**Exercise description:**
Look at the data below and print exactly the lines from its first line through the line with "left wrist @"; the pictures stay out of the copy.

Extracted entries section start

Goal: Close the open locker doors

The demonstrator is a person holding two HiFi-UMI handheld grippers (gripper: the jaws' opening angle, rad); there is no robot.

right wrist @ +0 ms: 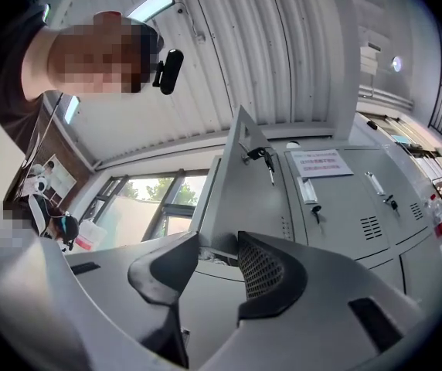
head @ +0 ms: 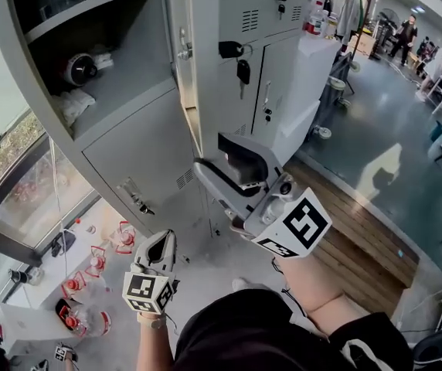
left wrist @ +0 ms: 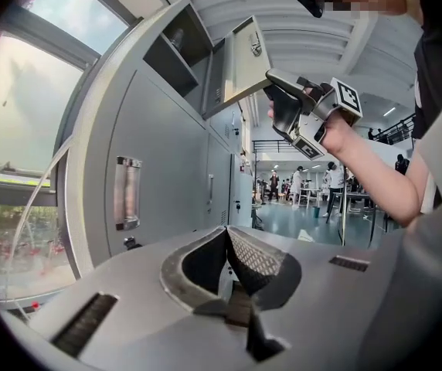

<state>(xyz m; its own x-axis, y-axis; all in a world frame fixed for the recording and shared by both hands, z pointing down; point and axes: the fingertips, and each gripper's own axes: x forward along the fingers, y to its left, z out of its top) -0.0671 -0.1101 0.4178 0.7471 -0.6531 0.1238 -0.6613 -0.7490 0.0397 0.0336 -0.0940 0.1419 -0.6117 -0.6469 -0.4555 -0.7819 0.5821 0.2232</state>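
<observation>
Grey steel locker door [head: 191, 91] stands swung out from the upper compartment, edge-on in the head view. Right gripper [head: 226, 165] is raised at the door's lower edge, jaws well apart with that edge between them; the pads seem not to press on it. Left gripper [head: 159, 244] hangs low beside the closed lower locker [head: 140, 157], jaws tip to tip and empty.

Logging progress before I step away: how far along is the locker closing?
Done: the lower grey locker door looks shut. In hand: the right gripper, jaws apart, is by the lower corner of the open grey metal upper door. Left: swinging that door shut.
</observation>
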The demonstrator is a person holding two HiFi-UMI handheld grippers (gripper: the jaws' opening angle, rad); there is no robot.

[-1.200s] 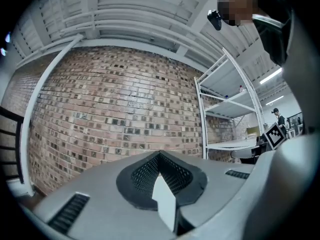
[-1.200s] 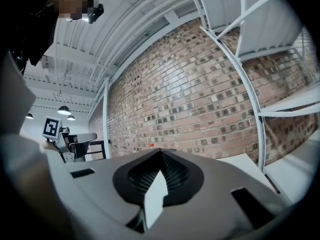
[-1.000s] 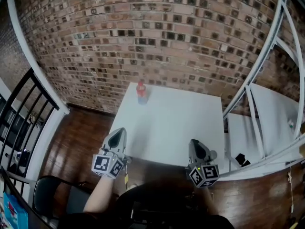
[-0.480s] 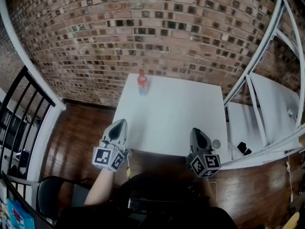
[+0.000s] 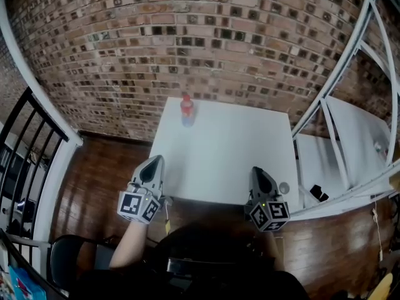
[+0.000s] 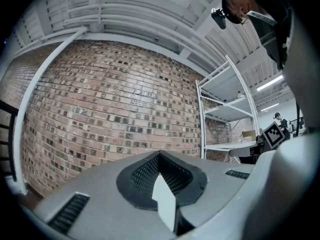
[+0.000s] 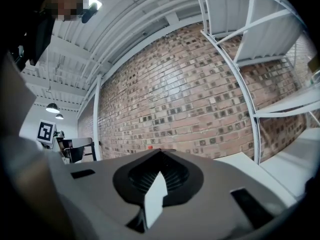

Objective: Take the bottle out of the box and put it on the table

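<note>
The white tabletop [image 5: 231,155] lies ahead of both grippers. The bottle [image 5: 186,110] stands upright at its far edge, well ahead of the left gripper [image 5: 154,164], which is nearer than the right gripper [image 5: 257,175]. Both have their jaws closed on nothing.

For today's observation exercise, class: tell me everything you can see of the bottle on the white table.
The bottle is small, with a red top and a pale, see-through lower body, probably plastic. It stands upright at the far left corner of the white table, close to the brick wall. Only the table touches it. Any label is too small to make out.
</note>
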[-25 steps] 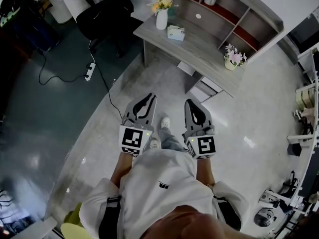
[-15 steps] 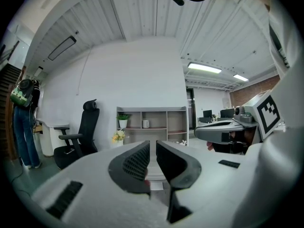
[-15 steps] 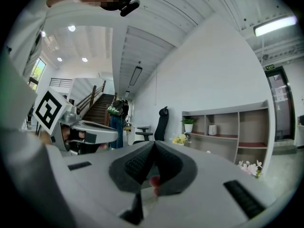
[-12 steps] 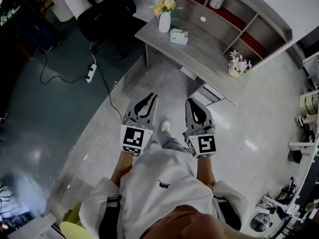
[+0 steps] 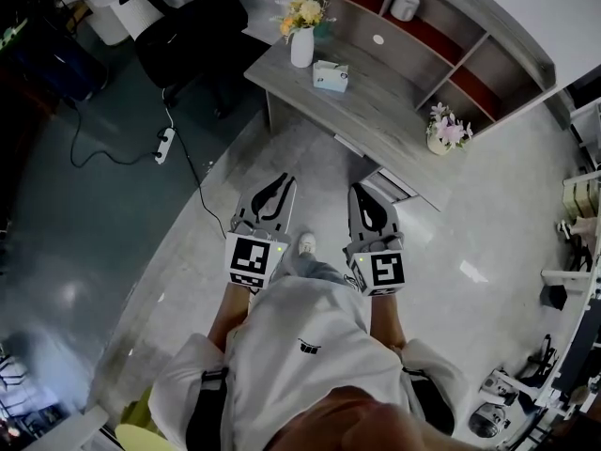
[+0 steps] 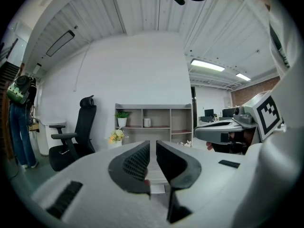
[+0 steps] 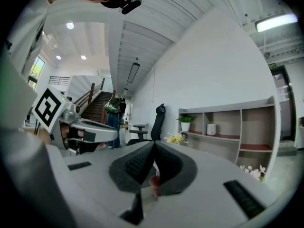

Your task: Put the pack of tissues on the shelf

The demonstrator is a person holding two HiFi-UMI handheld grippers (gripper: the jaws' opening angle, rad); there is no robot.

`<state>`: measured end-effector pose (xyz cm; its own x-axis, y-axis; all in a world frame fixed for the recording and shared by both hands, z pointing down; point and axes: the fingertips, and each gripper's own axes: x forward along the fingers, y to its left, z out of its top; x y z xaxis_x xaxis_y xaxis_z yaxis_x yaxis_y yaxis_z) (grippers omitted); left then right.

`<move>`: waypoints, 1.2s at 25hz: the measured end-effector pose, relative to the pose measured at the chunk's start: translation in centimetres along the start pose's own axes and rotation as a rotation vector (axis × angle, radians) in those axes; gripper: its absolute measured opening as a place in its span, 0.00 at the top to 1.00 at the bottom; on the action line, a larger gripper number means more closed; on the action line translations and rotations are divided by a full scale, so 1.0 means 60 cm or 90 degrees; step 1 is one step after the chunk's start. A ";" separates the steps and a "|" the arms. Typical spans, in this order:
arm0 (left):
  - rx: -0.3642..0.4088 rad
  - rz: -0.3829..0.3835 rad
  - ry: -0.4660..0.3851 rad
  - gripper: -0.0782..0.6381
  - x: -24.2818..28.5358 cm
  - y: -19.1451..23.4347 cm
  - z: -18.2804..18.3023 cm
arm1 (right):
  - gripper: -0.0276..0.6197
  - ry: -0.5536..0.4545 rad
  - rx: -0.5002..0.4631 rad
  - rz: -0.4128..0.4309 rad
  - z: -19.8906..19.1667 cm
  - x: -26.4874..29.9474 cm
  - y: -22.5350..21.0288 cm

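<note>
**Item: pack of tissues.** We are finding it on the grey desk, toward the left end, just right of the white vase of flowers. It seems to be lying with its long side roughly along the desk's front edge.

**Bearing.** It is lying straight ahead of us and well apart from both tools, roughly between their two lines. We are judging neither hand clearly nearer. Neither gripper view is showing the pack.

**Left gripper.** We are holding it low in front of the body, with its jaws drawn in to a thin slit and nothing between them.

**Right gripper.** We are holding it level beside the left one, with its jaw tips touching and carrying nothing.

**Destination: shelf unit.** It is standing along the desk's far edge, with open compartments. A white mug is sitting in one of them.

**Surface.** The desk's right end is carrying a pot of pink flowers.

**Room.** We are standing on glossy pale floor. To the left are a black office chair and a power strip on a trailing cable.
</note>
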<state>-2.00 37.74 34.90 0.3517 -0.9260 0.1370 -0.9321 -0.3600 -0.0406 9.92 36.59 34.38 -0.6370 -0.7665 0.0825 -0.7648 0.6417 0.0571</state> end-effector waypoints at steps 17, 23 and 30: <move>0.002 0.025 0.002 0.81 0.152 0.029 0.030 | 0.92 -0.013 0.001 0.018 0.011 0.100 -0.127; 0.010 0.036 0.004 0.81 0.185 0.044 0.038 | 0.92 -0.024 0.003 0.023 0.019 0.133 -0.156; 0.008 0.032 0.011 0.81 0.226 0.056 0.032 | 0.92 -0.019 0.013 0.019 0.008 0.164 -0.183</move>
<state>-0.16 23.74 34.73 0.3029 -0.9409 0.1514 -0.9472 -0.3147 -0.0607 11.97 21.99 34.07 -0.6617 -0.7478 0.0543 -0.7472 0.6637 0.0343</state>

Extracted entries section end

**Expected output:**
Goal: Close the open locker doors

The demonstrator is a person holding two HiFi-UMI handheld grippers (gripper: the jaws' opening angle, rad); there is no robot.

right wrist @ +0 ms: 
head @ +0 ms: 
left wrist @ +0 ms: 

The output requires nothing else.